YOUR ASSIGNMENT = Within this material, how many lines have the string "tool" in them? The answer is a number, with nothing added.

SUPPLIED DATA =
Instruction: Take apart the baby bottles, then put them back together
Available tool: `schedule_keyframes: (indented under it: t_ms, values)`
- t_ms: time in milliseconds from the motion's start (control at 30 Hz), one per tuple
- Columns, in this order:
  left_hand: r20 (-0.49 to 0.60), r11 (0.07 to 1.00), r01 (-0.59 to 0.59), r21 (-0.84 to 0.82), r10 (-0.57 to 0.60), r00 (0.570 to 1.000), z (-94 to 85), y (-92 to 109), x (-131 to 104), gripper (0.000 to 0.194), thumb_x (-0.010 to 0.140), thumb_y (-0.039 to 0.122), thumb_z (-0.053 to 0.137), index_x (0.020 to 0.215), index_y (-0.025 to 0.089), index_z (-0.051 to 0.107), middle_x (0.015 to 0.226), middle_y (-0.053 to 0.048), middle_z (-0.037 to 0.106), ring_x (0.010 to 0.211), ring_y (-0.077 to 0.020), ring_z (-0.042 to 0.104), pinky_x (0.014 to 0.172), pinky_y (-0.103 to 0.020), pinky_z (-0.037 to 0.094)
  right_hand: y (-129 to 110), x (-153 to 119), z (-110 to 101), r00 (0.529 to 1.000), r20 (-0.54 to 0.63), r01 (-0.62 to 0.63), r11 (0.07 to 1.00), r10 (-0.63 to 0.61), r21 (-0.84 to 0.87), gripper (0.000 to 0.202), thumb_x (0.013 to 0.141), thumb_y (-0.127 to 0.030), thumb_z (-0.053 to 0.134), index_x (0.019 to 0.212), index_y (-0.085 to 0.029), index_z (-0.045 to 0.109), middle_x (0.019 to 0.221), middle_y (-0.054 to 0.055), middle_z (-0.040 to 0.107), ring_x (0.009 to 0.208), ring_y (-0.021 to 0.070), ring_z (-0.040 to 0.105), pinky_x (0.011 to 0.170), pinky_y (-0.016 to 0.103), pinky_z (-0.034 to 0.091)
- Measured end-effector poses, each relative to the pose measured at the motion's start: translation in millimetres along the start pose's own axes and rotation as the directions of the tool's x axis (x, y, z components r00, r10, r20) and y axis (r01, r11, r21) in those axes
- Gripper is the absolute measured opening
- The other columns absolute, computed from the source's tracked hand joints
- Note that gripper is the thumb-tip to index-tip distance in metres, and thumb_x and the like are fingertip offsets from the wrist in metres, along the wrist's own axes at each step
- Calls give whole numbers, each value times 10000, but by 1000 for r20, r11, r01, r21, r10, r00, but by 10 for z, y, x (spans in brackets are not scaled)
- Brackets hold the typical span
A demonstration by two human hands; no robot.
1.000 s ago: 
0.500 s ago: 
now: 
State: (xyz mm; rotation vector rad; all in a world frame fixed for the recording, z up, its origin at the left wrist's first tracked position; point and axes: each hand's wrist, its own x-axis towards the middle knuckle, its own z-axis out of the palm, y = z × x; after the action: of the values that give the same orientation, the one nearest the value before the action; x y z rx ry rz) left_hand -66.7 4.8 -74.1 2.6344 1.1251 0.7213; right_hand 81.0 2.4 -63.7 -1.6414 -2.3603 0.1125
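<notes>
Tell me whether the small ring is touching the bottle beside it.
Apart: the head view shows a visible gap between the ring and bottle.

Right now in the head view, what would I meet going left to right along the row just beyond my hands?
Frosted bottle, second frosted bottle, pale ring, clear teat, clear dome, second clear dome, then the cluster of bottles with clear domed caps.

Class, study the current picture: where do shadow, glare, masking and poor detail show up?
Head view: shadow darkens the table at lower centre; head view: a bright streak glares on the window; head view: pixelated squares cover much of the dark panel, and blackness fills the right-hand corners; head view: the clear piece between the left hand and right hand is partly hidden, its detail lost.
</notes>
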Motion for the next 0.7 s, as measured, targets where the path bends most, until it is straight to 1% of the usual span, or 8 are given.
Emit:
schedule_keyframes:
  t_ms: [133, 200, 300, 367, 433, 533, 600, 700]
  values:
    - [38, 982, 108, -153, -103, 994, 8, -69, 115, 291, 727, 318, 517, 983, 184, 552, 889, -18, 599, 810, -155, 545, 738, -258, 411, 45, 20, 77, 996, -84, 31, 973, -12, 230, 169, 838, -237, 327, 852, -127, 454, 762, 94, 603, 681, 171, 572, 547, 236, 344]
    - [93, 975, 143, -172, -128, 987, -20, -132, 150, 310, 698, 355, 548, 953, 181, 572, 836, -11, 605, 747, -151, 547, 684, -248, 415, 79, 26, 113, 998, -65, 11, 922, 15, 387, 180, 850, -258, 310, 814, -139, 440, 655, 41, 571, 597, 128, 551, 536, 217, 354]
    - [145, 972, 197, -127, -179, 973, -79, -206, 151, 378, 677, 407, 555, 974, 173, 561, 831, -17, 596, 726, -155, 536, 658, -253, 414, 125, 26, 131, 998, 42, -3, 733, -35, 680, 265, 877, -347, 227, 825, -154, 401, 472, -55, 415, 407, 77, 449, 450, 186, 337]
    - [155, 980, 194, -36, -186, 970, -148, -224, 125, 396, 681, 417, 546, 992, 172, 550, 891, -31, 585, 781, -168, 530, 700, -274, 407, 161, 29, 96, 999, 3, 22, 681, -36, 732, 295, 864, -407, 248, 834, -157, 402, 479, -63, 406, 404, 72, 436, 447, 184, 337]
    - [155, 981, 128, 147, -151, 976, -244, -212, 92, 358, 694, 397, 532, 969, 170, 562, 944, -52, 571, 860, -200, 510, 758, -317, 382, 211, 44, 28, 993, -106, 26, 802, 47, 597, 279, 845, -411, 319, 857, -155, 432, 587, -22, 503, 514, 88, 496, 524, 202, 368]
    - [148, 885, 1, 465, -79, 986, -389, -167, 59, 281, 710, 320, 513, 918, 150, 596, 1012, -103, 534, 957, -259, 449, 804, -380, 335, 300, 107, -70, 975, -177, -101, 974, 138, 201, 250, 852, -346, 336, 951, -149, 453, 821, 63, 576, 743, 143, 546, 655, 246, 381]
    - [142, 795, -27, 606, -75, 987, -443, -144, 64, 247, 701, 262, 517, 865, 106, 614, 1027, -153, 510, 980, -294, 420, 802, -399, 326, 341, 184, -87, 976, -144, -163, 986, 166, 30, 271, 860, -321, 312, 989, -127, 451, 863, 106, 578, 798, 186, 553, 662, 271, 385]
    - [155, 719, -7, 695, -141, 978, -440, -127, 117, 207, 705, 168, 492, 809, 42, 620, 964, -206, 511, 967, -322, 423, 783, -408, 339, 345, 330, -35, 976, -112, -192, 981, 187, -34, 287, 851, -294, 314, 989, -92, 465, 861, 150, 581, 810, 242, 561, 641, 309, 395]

REPLY = 2